### About this task
Below are entries; output exactly the lines from the one with "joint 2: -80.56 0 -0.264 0" to the one with "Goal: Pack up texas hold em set", both included, and nothing else.

### Material to process
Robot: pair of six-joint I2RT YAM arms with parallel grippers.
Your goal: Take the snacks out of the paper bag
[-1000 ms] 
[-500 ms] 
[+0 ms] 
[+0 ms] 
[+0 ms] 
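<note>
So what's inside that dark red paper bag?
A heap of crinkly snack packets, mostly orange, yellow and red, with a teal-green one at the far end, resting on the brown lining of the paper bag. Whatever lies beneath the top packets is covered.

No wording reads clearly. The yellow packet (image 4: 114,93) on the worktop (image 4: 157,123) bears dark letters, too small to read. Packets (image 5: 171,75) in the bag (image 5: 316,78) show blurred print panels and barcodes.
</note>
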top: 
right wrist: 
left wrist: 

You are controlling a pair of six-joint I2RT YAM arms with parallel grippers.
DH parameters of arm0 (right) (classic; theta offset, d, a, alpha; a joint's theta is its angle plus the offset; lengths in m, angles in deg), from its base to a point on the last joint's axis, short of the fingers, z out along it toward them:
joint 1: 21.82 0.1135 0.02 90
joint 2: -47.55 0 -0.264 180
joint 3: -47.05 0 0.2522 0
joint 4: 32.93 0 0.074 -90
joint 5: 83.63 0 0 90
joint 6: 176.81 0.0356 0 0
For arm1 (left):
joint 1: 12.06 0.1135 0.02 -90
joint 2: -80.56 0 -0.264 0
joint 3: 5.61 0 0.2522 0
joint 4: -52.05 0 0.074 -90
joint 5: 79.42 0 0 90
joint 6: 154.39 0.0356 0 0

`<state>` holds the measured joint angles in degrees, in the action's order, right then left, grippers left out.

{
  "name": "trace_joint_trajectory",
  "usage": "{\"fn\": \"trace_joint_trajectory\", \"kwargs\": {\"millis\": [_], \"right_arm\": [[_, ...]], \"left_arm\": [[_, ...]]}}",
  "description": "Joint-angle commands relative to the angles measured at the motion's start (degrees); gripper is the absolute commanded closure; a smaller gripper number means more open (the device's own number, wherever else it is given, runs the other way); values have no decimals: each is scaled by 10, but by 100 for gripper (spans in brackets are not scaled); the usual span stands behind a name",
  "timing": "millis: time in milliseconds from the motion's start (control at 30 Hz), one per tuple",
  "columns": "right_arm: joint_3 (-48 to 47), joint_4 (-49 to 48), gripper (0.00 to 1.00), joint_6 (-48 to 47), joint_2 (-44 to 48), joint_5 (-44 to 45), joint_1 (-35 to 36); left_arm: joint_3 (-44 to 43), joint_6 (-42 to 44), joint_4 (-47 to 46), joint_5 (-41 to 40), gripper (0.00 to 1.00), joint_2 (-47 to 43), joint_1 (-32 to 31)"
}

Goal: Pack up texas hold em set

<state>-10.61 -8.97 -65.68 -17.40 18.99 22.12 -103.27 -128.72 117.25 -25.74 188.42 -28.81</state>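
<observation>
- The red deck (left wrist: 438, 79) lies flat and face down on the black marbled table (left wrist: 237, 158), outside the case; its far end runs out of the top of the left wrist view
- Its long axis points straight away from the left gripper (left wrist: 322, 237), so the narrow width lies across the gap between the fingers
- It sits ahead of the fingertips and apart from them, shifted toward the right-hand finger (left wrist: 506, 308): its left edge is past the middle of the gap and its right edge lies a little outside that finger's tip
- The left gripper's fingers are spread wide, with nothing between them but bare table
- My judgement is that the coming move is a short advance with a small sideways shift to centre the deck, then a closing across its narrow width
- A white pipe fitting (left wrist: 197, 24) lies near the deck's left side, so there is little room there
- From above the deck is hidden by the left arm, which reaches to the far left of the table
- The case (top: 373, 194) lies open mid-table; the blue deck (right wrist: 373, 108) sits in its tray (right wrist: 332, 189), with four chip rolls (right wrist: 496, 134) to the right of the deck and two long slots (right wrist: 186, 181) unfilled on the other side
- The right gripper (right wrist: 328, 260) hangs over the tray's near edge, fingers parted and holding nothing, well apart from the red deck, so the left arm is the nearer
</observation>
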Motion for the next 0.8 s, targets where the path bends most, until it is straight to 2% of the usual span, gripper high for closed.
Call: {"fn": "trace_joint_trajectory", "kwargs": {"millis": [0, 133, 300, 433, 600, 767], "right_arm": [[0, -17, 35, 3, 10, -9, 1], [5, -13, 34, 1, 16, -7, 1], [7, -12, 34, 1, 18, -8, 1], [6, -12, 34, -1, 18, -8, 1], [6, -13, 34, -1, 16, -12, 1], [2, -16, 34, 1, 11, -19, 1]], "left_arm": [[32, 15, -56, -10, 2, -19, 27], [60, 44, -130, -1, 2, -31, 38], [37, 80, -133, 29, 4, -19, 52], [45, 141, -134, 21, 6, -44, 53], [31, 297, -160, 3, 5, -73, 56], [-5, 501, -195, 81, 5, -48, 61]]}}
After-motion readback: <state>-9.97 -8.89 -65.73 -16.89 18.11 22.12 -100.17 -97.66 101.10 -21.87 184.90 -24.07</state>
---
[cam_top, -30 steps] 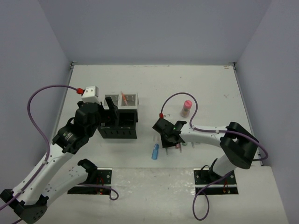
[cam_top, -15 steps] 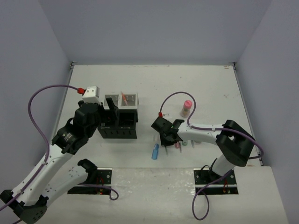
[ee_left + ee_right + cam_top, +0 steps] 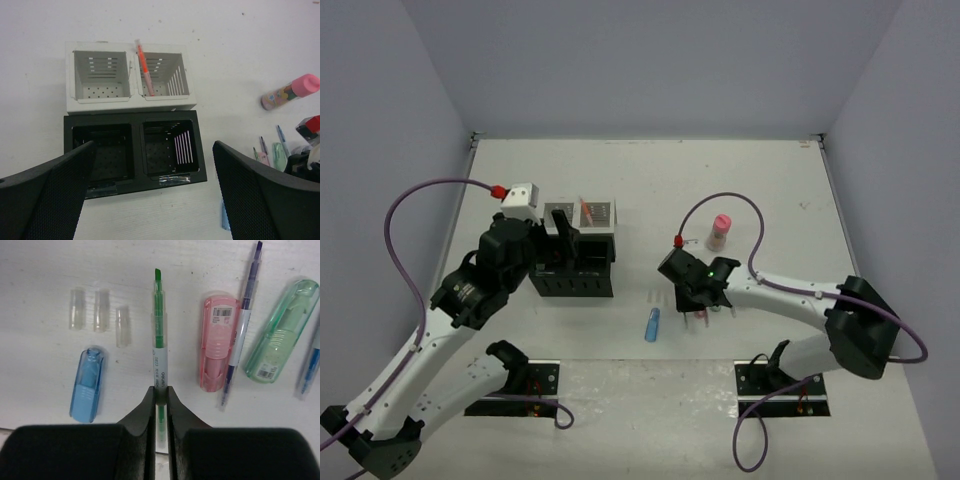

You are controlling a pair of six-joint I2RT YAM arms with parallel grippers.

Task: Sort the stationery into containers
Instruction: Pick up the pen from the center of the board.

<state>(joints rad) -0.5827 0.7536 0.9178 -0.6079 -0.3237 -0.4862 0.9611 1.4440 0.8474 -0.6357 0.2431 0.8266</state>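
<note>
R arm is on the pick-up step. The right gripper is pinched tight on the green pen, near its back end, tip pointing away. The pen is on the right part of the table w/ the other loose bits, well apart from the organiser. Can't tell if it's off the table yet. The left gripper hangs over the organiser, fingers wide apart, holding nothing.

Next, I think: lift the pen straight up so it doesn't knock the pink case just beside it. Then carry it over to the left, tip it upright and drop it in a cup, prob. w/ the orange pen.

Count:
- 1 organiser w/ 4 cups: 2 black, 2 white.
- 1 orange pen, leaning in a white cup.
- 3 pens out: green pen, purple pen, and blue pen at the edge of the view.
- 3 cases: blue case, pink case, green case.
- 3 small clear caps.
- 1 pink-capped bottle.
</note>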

### Your response
joint 2: -80.56 0 -0.264 0
joint 3: 5.61 0 0.2522 0
joint 4: -52.05 0 0.074 -90
joint 5: 79.42 0 0 90
joint 6: 154.39 0.0356 0 0

`<state>` holds the measured joint angles in degrees, in the action's order, right then left, grippers left out.

{
  "name": "trace_joint_trajectory",
  "usage": "{\"fn\": \"trace_joint_trajectory\", \"kwargs\": {\"millis\": [_], \"right_arm\": [[_, ...]], \"left_arm\": [[_, ...]]}}",
  "description": "Joint-angle commands relative to the angles measured at the motion's start (degrees); gripper is the absolute commanded closure; a smaller gripper number means more open (the device's own number, wherever else it is given, runs the other way); values have no decimals: each is scaled by 10, but by 100 for gripper (spans in brackets are not scaled); the usual span stands behind a name",
  "timing": "millis: time in milliseconds from the motion's start (control at 30 Hz), one per tuple",
  "columns": "right_arm: joint_3 (-48 to 47), joint_4 (-49 to 48), gripper (0.00 to 1.00), joint_6 (-48 to 47), joint_2 (-44 to 48), joint_5 (-44 to 45), joint_1 (-35 to 36); left_arm: joint_3 (-44 to 43), joint_6 (-42 to 44), joint_4 (-47 to 46), joint_5 (-41 to 40), gripper (0.00 to 1.00), joint_2 (-47 to 43), joint_1 (-32 to 31)"
}

Goal: Pack up texas hold em set

This exercise requires no further work.